Background: Sympathetic vasomotor hyperactivity and baroreflex dysfunction are involved in the development and maintenance of renovascular arterial hypertension. We hypothesized that angiotensin (Ang) II-dependent oxidative stress contributes to the pathophysiology of the two-kidney, one-clip (2K-1C) model.
Methods: The mean arterial pressure (MAP), baroreflex, and renal sympathetic nerve activity (rSNA) were evaluated after chronic administration of an antioxidant, vitamin C (vitC 150 mg/kg/day) in male Wistar 2K-1C rats. Additionally, the mRNA levels of Ang II subtype 1 receptor (AT(1)R), NAD(P)H oxidase subunits (p47phox and gp91phox), and major antioxidant enzymes were evaluated in the renal cortex.

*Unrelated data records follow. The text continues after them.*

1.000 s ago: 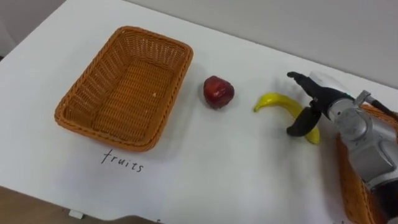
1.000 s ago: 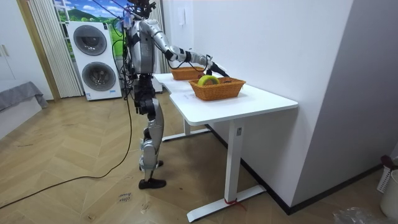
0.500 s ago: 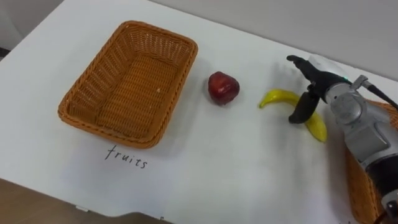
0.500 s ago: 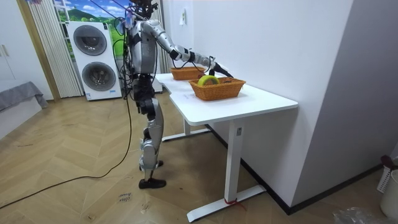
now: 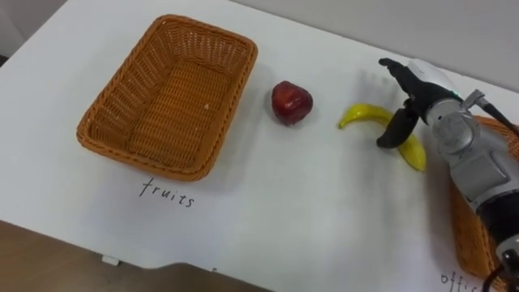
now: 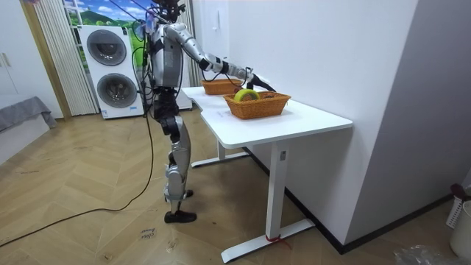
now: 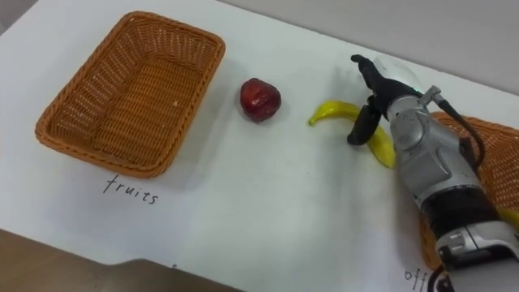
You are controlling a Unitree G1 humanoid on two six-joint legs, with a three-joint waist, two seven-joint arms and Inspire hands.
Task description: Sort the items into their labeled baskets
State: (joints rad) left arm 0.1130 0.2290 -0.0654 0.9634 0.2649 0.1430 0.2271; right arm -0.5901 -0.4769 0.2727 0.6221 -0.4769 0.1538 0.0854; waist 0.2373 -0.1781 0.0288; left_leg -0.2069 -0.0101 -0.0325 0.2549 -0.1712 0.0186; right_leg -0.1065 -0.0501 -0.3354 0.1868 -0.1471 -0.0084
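Nearest to the robot, on the white table point(image 5: 308, 211), is the hand-written word "fruits" point(image 5: 168, 195), and at the right edge is the rim of a second wicker basket point(image 7: 495, 150), over which the right forearm comes in. A little farther lies the banana point(image 5: 366, 113). It rests flat on the table, and its curved long axis runs from beside that right basket, up and to the left, toward the apple point(image 5: 291, 102). The right hand point(image 5: 418, 99) stands across this axis at about the banana's middle. Its thumb hangs down on the near side and the straight fingers point(image 5: 396, 68) reach past the far side, so the hand is spread and not clamped. I cannot tell whether the thumb touches the peel. The banana is therefore directly under the hand, between thumb and fingers, and this hand is clearly the one to take it. The apple sits apart to the left, and beyond it the empty fruit basket point(image 5: 174, 105) stretches toward the far edge. I judge that the hand must close first, then carry the banana leftward over the apple.
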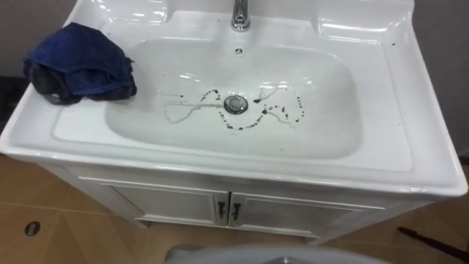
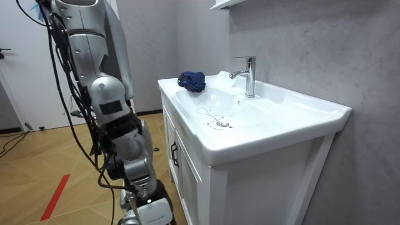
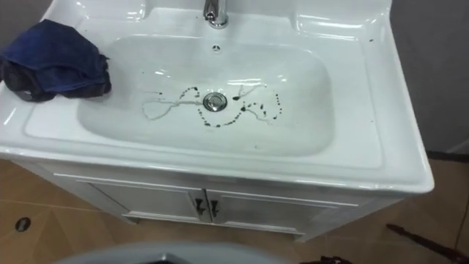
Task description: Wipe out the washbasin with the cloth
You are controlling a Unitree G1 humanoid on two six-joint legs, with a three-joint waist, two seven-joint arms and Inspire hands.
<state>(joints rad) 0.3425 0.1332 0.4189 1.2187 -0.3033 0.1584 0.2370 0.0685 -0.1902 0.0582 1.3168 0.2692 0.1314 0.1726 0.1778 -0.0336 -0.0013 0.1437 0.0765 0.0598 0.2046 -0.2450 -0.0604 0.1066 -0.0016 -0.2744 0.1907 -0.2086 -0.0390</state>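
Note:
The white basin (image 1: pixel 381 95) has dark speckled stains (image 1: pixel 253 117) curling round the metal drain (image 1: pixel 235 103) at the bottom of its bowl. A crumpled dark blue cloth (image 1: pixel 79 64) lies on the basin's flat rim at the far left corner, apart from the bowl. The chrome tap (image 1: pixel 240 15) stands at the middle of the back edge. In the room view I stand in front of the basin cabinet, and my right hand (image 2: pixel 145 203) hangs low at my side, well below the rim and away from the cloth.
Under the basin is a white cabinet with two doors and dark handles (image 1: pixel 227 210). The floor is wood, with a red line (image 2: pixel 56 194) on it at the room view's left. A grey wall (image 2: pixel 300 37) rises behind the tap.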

Results: After vitC treatment, the MAP (170 +/- 4 vs. 133 +/- 6 mm Hg; P < 0.05) and rSNA (161 +/- 5 vs. 118 +/- 12 spikes/s; P < 0.05) were significantly reduced only in the 2K-1C group. VitC improved the baroreflex control of heart rate (HR) and rSNA. The expression of AT(1)R, p47phox, and gp91phox was elevated (51, 184, and 132%, respectively) in the clipped kidney of 2K-1C group. VitC downregulated AT(1)R in the clipped kidney (31%). Catalase (CAT) expression was reduced in clipped (70%) and nonclipped (83%) kidneys of 2K-1C rats. VitC treatment augmented the expression of glutathione peroxidase (GPx) in both clipped (185%) and nonclipped (212%) kidneys of the 2K-1C group.
Conclusions: The present study suggests a role for oxidative stress in the cardiovascular and sympathetic alterations in renovascular hypertension, associated with changes in the expression of AT(1)R, NAD(P)H oxidase subunits, and antioxidant enzymes in the kidney.